En el documento se reconoce la necesidad misma del despliegue de las funciones policiales para la consecución de fines de tipo social, principalmente de convivencia en sociedad y de protección de los derechos de las personas que en ella se desenvuelven. Tal necesidad sin embargo, debe suponer la imposición de límites que eviten afectaciones innecesarias a los derechos de las personas involucradas, y esos límites los imponen las leyes; por ello, el artículo primero del Código, establece que los funcionarios encargados de hacer cumplir la ley deben en todo momento cumplir con los deberes que la propia ley les impone. Ello supone que la ley se hace valer, en los términos y las formas que la propia ley establece para el efecto.

El Código obliga al respeto y protección de la dignidad humana como presupuesto del despliegue de su función; y limita el uso de la fuerza a la estricta necesidad de hacer cumplir la ley y en la medida en que lo requiera el desempeño de sus tareas.

En el derecho penal rige entre otros principios el de necesidad, que supone la unidad de medida del ejercicio de la potestad punitiva del Estado que es fuerza; para ello, se establecen reglas que justifican la intervención violenta en términos de proporcionalidad y racionalidad del medio empleado. Aplican principalmente para los funcionarios encargados de cumplir la ley, la legítima defensa y el cumplimiento de un deber.
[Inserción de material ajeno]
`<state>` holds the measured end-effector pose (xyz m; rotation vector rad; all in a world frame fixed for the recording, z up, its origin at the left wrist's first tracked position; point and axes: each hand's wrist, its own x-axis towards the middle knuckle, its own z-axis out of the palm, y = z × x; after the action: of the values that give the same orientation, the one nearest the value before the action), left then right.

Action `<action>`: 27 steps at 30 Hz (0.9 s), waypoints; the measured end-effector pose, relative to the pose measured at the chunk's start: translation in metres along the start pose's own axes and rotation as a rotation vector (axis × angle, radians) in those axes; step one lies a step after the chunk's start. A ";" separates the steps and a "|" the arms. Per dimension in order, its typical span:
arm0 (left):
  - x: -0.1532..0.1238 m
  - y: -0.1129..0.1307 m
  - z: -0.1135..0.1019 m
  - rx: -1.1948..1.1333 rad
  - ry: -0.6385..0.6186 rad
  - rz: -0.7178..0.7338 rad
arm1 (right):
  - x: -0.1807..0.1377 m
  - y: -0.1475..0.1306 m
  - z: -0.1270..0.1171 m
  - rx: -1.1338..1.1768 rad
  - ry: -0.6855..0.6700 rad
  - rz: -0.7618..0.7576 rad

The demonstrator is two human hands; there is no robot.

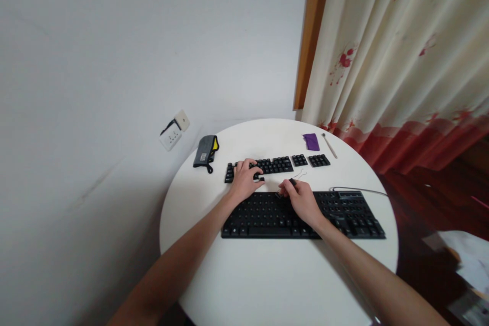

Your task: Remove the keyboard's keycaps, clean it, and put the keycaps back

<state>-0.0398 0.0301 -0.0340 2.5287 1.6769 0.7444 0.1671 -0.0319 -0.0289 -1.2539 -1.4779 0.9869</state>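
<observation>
A black keyboard [344, 216] lies across the round white table [267, 285]. Behind it, loose black keycaps [275, 165] are laid out in rows, with two smaller keycap groups [308, 160] to their right. My left hand [246, 179] rests on the left part of the keycap rows, its fingers curled over them. My right hand [300, 197] hovers over the keyboard's top edge, fingers pinched on a small dark piece that looks like a keycap. A thin wire keycap puller [300, 175] lies between the keycap rows and the keyboard.
A grey and yellow pouch [205, 151] lies at the table's back left. A purple cloth [311, 141] and a thin stick [329, 145] lie at the back right. The keyboard cable [362, 190] runs off right. A wall socket [173, 130], a curtain [397, 51].
</observation>
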 end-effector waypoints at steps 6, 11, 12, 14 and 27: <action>0.000 -0.003 0.004 0.009 0.053 -0.034 | 0.000 0.000 0.000 0.000 0.000 0.005; 0.001 -0.004 0.006 0.020 0.073 -0.076 | 0.000 0.001 0.000 -0.007 -0.010 -0.008; 0.001 -0.004 0.006 0.021 0.075 -0.082 | 0.000 0.001 0.000 -0.011 -0.013 -0.010; 0.002 -0.004 0.006 0.023 0.075 -0.094 | -0.001 0.000 0.000 -0.017 -0.023 -0.011; 0.001 0.000 0.000 -0.039 0.096 -0.050 | -0.004 -0.025 -0.022 -0.196 -0.354 -0.221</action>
<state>-0.0394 0.0309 -0.0334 2.4520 1.7286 0.8995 0.1827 -0.0397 -0.0001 -1.0551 -1.9832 0.9660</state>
Si la intervención excede los límites impuestos para el uso de la fuerza, se estarán afectando derechos humanos y consecuentemente incurriendo en comisiones delictivas -todo abuso en el uso de la fuerza es delito-; pero si no se utiliza la fuerza suficiente para la protección de los derechos de las personas y del interés público, también se afectan los derechos humanos de quienes resulten víctimas de la agresión y de la falta de protección de quien debía protegerlos, esto es, de los funcionarios encargados de hacer cumplir la ley.

El instrumento que consta de ocho artículos, establece obligaciones y prohibiciones en el despliegue de la función pública de este tipo de funcionarios; así, les exige mantener en secreto las cuestiones de carácter confidencial de que tengan conocimiento, a menos de que por ley se exija lo contrario; se les prohíbe infligir, instigar o tolerar actos de tortura u otros tratos o penas crueles, inhumanos o degradantes, aún cuando se invoque el cumplimiento de una orden superior o un caso de urgencia como guerra o amenaza a la seguridad nacional; se les obliga a asegurar la plena protección de la salud de las personas bajo su custodia y a tomar medidas inmediatas para proporcionar atención médica cuando se requiera; se les prohíbe cometer actos de corrupción, los que también combatirán; y, finalmente, en el artículo octavo, se les impone el respeto a la ley y al propio Código, hacer cuanto esté a su alcance para impedir toda violación de ellos e informar a sus superiores, o a cualquier otra autoridad u organismo apropiado que tenga atribuciones de control o correctivas, cuando tengan motivos para creer que se ha producido o va a producirse una violación del propio Código.

El Código aplica en todos los casos en que se haya incorporado a la legislación o a la práctica nacional; y, por supuesto, si en las legislaciones nacionales se contienen reglas más estrictas, se aplicarán estas últimas.